Condenação à morte

Desde o seu início, o atual governo preocupou-se em segurar dinheiro, evitar desvios e buscar um rígido ajuste fiscal, capaz de produzir superávites capazes de permitir que se apartem grossas quantias para rolar ou pagar a dívida externa. Política em princípio correta, pois visa tornar o Brasil mais independente do capital estrangeiro. E manter a confiança do mercado internacional, de forma a que continuem abertas as torneiras dos financiamentos. Isso leva a que investidores em busca de aplicações diretas, geradoras de empregos e impostos, também confiem no Brasil. Mas, nem tudo o que reluz é ouro e nem tudo que balança cai, como dizia uma velha marchinha de Carnaval.

O entesouramento e o estabelecimento de rígidas normas de fiscalização, para que não ocorram desvios de recursos, como já ocorreram neste País, leva também a situações graves de penúria em setores onde a interrupção do fluxo de dinheiro pode causar danos irreparáveis. Até mortes.

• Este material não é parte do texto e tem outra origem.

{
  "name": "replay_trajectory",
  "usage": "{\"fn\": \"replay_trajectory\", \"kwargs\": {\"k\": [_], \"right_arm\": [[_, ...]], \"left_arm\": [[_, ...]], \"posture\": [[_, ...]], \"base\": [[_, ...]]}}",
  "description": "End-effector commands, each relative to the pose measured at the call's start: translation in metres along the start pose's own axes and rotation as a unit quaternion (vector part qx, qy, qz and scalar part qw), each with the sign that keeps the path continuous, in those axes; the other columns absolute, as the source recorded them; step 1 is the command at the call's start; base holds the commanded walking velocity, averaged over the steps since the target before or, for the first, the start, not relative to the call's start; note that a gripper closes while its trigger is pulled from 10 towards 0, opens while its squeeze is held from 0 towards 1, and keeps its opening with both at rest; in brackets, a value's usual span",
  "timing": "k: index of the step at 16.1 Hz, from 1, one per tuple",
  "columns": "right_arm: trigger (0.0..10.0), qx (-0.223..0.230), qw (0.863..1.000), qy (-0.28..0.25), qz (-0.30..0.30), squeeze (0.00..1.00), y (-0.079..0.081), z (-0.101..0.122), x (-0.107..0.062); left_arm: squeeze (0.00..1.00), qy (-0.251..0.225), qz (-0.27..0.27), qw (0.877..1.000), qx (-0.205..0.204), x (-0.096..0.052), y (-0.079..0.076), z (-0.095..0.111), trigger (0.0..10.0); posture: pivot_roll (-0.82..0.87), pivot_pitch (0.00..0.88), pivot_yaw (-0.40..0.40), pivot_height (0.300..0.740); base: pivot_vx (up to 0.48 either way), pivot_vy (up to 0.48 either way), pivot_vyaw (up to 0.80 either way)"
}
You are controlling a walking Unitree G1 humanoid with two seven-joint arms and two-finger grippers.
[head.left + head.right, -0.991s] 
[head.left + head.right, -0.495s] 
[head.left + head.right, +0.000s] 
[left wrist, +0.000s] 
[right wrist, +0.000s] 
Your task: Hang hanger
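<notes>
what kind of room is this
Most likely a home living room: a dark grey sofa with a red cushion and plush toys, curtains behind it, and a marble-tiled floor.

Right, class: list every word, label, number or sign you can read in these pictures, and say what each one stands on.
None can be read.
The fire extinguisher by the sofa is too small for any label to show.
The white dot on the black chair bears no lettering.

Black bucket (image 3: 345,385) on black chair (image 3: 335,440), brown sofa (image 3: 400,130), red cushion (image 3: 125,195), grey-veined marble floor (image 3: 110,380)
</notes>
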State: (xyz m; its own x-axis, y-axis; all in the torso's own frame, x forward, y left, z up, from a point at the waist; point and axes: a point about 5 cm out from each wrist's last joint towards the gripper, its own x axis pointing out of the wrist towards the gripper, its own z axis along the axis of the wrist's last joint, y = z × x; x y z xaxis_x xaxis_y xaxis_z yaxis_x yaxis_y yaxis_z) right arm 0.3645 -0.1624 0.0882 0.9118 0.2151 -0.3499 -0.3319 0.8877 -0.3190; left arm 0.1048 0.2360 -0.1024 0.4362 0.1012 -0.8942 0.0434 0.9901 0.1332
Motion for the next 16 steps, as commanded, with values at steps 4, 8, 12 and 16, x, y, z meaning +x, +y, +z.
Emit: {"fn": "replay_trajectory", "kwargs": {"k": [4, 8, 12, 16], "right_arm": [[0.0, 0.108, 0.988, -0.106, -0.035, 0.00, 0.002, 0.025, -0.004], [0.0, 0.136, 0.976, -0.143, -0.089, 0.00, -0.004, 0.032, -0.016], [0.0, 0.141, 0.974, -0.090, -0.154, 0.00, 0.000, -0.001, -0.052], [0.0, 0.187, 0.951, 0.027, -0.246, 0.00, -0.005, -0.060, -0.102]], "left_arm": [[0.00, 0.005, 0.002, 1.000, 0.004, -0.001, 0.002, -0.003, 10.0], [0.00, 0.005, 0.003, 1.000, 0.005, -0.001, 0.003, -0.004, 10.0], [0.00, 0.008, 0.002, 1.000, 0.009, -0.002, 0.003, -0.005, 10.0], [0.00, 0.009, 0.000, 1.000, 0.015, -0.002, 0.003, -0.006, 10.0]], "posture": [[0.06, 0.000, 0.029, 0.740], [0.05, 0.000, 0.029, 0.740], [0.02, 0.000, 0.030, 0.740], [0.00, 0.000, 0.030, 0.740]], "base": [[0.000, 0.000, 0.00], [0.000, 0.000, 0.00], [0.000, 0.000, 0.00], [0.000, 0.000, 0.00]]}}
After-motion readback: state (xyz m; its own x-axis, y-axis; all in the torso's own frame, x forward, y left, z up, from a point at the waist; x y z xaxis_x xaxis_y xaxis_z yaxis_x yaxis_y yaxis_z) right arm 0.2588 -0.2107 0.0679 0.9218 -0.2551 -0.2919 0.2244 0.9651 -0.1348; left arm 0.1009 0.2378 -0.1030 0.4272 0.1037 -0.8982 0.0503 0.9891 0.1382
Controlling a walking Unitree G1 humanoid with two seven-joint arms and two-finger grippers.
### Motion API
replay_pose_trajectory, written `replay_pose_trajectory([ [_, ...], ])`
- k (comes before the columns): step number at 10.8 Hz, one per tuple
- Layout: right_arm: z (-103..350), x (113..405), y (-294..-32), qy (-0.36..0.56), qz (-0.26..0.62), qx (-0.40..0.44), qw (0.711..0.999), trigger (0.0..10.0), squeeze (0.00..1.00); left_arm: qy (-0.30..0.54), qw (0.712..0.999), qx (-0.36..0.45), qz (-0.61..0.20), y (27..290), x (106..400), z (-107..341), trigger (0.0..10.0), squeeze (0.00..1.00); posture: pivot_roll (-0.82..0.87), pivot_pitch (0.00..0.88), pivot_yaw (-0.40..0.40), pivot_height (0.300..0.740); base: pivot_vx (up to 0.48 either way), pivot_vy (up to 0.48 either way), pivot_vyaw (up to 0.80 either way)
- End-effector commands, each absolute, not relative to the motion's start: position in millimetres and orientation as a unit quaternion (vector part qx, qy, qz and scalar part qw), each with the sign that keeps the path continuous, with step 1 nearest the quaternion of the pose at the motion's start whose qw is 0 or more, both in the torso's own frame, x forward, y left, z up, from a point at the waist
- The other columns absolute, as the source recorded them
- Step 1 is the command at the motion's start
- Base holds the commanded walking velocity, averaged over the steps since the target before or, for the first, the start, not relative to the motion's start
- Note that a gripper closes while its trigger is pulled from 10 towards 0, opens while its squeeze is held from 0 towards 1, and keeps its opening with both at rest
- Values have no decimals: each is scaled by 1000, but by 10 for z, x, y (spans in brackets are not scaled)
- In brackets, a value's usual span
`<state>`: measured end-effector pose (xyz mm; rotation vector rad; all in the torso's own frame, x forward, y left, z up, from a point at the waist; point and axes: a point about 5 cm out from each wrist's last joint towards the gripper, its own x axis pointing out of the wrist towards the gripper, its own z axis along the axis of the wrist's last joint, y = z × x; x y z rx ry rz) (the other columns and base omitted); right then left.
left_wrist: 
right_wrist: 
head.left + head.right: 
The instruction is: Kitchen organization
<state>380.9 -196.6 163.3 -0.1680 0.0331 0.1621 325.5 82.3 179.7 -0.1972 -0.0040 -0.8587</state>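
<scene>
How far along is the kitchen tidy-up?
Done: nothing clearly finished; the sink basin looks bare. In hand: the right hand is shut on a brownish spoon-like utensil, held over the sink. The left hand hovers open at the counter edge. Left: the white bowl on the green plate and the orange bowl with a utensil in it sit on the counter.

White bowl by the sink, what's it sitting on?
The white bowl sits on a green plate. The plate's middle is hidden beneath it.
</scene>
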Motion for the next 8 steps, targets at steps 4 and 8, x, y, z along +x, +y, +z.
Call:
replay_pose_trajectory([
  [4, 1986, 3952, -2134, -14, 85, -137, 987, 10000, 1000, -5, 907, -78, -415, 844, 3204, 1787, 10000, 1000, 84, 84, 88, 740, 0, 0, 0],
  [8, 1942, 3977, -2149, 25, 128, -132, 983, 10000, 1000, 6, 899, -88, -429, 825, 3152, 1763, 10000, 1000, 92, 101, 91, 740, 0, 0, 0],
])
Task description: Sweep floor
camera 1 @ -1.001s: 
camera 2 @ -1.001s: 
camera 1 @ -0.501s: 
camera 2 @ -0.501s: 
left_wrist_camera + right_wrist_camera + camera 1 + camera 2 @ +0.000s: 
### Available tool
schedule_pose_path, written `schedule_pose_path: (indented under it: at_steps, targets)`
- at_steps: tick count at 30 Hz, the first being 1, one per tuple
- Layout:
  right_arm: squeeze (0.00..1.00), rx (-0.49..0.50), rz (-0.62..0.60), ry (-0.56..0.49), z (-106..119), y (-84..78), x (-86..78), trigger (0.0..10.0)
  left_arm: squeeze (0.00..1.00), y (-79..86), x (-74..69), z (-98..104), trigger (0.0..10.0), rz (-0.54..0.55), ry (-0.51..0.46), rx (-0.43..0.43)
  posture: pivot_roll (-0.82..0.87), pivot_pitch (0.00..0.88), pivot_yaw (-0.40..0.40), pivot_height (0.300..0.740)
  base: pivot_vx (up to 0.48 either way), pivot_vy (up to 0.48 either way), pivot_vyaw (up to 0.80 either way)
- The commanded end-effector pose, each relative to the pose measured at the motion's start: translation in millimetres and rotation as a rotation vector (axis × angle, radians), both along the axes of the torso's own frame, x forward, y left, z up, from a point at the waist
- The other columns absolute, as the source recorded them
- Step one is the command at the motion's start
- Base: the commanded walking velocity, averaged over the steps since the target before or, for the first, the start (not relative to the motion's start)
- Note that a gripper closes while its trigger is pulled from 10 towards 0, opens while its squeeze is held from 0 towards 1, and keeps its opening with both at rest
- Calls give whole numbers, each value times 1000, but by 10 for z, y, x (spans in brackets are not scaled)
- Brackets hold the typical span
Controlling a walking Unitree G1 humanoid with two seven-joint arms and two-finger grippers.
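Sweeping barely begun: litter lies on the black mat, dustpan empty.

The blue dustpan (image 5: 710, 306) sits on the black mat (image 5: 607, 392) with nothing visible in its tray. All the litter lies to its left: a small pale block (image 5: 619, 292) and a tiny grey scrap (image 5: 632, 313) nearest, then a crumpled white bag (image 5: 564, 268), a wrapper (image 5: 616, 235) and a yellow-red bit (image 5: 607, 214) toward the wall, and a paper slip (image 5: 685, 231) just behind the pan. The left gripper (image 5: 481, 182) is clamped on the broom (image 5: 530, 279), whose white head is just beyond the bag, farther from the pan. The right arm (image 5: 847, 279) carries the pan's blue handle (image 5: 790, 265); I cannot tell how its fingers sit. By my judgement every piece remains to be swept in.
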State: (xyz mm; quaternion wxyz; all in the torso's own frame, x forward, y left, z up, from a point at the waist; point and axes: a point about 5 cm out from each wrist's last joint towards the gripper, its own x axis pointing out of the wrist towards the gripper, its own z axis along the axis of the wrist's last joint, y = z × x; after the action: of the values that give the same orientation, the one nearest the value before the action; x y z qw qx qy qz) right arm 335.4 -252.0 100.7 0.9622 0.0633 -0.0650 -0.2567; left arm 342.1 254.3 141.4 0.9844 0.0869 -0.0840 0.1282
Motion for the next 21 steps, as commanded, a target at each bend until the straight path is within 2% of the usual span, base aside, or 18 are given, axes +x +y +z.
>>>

Os recursos de programas de saúde, como o SUS, utilizam-se de dinheiro que vem da União, passa pelos governos estaduais, engrossando ou não, e acaba, muitas vezes, nas prefeituras, que a ele somam ou não alguma coisa.

Na Secretaria de Saúde do Paraná, por exemplo, existe uma farmácia que atende a doentes, principalmente renais, entregando-lhes de graça medicamentos financiados pelo poder público, via SUS. Alguns desses medicamentos, caríssimos e longe do alcance da clientela que freqüenta aquela farmácia, por um longo período chegaram a faltar. A conclusão é que faltaram porque o governo federal fazia economia e estabelecia controles. Resultado: remédios que são imuno-supressores, e que não podem faltar a transplantados, faltaram. E, faltando, um dos males que podem ser esperados é a rejeição do órgão transplantado. E até a morte do doente.

Nesta semana, num grande hospital de São Paulo, onde doentes de câncer são atendidos, foi fechada a unidade que os atende, ministrando quimioterapia. O tratamento, para muitos única esperança de vida, está sendo anunciado só para o ano que vem. Para já, não há dinheiro. E os doentes têm de se conformar em morrer sem assistência ou apostar na improvável sorte de resistirem até que soltem o dinheiro do SUS e voltem as quimioterapias.

Na Secretaria de Saúde do Paraná, como medida cautelar, decidiram que os remédios da chamada “farmácia especial”, que atende aos doentes nefrológicos, sejam os que se submetem à hemodiálise, sejam os transplantados, tenham suas receitas primeiro submetidas a auditorias. O doente deve apresentar a requisição médica com cinco dias de antecedência. Aprovada, poderá ir buscar os remédios. Acontece que um grande número de pacientes é do interior e a maioria gente muito pobre. Não raro são pessoas que não têm sequer o dinheiro para as passagens de ônibus para duas viagens: a de vinda a Curitiba para pedir a auditoria na requisição médica; a volta para casa e o retorno à capital, para buscar os remédios depois de no mínimo cinco dias. E novamente a volta para o interior.

Em países adiantados, doentes nefrológicos são atendidos em casa. Agentes de saúde levam os medicamentos às moradias dos doentes, que, muitas vezes, têm severas restrições de locomoção. Voltamos a dizer que apoiamos as cautelas que o governo vem tomando com o dinheiro público. Mas, cuidado! Ele não deve ser tanto e tão rigoroso a ponto de levar os doentes assistidos à morte.